# [What to work on]
What is needed is a faithful transcription of all the data below, pictures excluded.

# [Data section]
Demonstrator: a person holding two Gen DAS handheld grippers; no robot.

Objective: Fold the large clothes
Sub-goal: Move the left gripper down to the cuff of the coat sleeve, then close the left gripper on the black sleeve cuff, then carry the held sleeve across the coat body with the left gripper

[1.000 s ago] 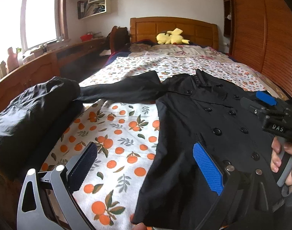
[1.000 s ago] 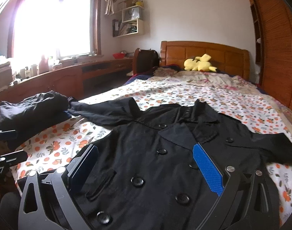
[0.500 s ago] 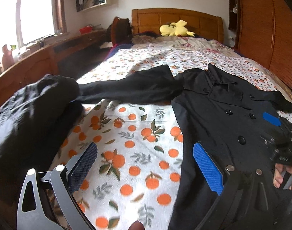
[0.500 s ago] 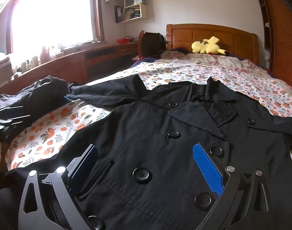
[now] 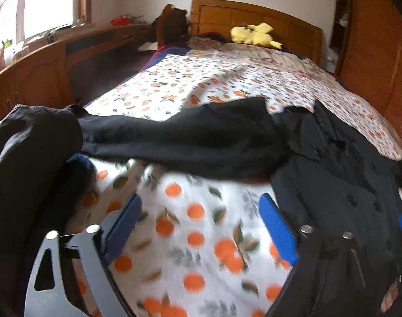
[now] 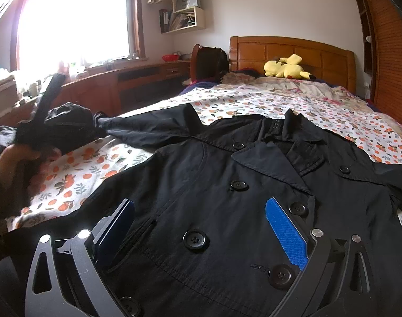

# [Written answer]
Demonstrator: a person holding two Gen DAS handheld grippers; no robot.

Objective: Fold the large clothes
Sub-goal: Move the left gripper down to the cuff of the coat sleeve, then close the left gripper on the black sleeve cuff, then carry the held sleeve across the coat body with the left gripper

[1.000 s ago] 
[1.000 s ago] 
[0.500 s ago] 
[0.500 s ago] 
[now] 
[now] 

Nothing else is left to add to this answer.